What this task involves: Of all the entries below, retype only the lines from the one with "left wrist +" through the one with "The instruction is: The", exactly as they appear.

Material to process:
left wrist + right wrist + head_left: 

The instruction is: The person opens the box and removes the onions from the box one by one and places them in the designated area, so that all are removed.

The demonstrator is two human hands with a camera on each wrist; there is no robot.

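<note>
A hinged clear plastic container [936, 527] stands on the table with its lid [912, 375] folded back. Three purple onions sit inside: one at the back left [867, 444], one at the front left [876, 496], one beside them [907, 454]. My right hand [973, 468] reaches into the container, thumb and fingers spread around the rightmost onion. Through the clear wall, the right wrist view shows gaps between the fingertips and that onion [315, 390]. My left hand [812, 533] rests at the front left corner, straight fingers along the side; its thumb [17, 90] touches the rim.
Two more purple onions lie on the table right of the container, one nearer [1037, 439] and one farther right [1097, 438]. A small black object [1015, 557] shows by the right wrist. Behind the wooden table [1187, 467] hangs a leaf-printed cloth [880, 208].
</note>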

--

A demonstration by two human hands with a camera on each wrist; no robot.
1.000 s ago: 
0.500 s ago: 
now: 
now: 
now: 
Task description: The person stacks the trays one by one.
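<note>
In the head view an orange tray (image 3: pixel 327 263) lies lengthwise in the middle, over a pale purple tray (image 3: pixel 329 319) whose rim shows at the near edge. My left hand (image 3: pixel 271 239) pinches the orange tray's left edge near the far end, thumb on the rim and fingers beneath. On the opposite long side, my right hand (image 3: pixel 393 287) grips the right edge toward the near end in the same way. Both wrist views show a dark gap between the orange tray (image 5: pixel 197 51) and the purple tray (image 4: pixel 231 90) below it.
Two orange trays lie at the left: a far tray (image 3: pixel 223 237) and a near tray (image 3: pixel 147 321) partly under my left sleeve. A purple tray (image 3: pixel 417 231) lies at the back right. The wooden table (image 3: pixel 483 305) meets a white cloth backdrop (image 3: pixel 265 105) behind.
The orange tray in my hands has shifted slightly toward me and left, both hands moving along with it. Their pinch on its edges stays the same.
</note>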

Response box:
left wrist + right wrist + head_left: 

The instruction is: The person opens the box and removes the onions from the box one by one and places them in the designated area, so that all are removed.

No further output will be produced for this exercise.